ABOUT THIS TASK =>
What you return should be the lines of the data containing "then", each in full.

DATASET EXCERPT =>
"""
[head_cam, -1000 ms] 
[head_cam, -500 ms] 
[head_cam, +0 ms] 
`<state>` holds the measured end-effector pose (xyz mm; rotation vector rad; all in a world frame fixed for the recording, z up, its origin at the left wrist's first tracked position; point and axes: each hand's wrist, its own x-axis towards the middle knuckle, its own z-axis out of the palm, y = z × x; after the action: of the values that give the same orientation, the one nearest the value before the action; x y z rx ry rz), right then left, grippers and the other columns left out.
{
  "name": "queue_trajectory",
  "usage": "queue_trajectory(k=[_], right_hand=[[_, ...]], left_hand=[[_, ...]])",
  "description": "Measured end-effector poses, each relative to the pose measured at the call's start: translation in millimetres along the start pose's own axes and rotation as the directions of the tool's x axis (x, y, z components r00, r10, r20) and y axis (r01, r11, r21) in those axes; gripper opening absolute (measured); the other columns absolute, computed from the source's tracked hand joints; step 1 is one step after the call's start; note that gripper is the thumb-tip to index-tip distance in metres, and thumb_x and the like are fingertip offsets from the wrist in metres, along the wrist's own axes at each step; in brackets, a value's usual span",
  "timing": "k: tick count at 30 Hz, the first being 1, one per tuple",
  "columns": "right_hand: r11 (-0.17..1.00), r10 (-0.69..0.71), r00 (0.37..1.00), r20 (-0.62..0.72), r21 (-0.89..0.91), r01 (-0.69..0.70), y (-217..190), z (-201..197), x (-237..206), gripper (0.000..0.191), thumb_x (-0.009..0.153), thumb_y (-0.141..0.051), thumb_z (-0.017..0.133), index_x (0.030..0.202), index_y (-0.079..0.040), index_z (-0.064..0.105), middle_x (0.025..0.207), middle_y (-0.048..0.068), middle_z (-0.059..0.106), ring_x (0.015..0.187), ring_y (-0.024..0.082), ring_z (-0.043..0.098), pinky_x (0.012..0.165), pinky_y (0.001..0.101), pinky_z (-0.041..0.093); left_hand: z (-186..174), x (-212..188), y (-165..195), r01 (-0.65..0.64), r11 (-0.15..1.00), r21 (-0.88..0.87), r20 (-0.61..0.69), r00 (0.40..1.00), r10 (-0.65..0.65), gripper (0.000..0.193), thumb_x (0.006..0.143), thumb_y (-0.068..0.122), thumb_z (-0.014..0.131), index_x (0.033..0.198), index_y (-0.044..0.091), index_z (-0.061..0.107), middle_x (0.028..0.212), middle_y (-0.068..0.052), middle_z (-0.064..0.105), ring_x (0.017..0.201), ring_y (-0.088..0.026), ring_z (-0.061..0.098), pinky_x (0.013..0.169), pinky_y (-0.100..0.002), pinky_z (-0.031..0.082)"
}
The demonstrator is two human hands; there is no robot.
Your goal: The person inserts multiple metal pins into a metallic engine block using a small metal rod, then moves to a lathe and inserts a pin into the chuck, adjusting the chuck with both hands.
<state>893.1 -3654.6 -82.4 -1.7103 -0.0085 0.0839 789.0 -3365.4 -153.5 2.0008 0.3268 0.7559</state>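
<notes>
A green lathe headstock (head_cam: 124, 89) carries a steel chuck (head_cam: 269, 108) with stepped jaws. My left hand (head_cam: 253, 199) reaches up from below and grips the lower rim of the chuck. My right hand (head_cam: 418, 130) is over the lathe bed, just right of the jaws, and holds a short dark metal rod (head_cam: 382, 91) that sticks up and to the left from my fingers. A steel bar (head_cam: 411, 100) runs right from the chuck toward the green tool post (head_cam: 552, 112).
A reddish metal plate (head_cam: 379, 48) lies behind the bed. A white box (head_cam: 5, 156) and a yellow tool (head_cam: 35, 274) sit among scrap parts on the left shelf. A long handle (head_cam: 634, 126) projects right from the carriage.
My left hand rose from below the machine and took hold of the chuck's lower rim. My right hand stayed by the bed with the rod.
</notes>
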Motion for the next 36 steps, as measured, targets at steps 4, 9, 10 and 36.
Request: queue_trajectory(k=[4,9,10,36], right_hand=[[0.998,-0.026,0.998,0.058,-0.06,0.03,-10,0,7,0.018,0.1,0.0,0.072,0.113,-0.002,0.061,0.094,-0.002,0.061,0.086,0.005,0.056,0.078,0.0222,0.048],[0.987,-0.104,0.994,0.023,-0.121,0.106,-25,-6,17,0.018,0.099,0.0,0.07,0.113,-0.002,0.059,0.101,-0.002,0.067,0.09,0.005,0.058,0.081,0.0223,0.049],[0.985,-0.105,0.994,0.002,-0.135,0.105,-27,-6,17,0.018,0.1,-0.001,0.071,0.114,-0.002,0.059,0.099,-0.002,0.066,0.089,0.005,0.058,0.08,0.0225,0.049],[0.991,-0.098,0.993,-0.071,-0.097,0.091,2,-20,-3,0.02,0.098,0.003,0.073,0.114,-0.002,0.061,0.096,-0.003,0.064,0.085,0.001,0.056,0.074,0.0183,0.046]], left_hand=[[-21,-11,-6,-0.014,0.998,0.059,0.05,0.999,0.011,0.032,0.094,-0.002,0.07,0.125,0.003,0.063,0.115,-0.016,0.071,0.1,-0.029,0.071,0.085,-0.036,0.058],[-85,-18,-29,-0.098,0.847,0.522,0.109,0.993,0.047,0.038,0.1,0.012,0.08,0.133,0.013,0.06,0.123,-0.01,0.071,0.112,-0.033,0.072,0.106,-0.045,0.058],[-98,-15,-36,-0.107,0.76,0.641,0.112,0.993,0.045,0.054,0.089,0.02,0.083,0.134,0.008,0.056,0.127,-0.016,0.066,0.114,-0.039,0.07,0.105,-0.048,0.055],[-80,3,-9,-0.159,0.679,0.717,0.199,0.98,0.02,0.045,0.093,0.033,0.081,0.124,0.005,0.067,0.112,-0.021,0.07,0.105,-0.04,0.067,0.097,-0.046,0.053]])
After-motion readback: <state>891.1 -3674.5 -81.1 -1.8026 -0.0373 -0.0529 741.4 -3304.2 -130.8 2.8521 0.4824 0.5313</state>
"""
WRITTEN REPLY =>
`<state>` holds the measured end-effector pose (xyz mm; rotation vector rad; all in a world frame fixed for the recording, z up, its origin at the left wrist's first tracked position; point and axes: each hand's wrist, its own x-axis towards the middle knuckle, its own z-axis out of the palm, y = z × x; after the action: of the values that give the same orientation, the one nearest the value before the action; x y z rx ry rz), right then left, grippers and the other columns left out.
Your goal: The person inserts multiple metal pins into a metallic engine block using a small metal rod, then moves to a lathe and inserts a pin into the chuck, adjusting the chuck with both hands.

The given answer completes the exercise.